*WHAT THE TASK REQUIRES*
Restate each line below word for word, skipping every picture.

DATA Block Start

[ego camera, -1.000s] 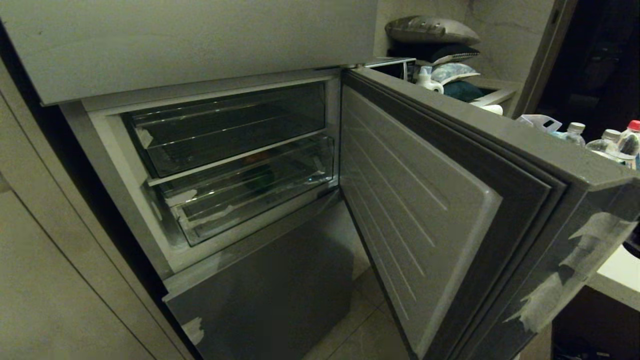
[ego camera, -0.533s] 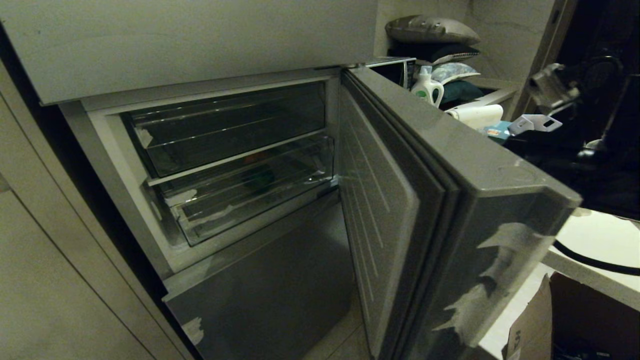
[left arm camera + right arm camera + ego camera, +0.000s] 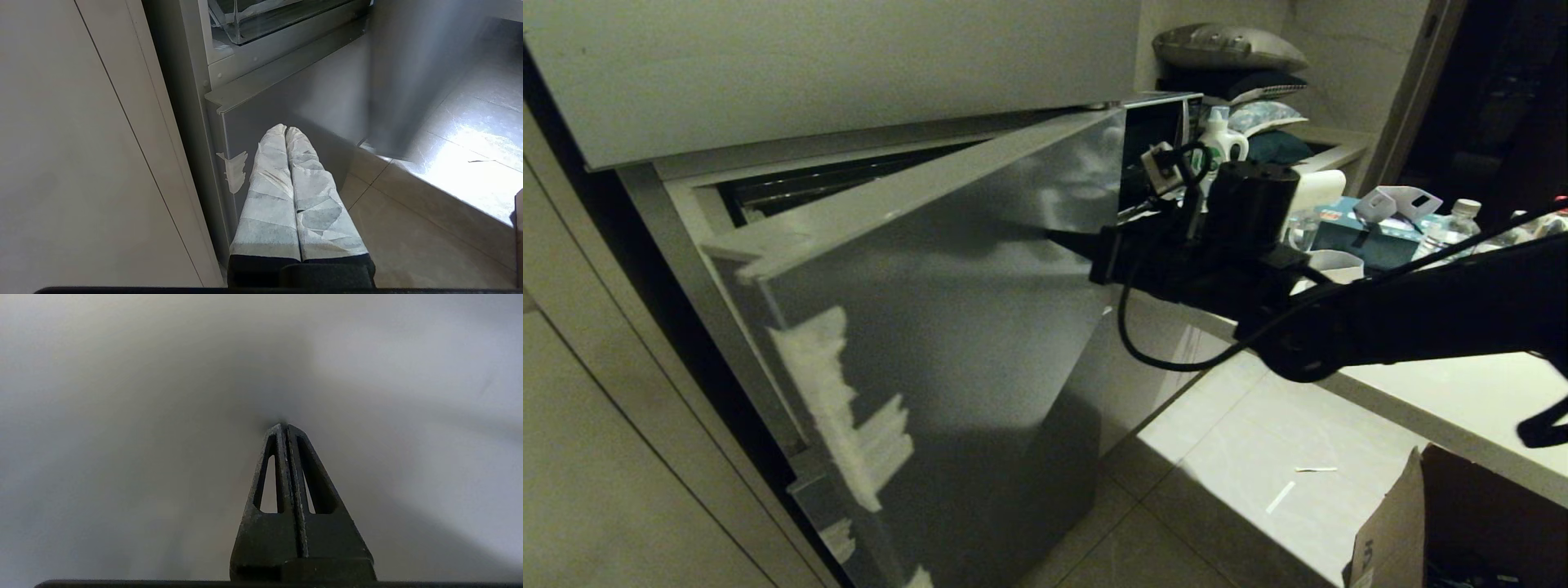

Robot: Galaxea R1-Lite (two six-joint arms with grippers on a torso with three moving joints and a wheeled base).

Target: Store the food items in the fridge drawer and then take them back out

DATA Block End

*ANSWER FOR THIS EXERCISE*
[ego camera, -1.000s] 
[ego camera, -0.533s] 
[left arm camera + right arm camera + ego camera, +0.000s] 

Robot: Galaxea R1-Lite (two six-joint arms with grippers on a torso with three moving joints and a wheeled base).

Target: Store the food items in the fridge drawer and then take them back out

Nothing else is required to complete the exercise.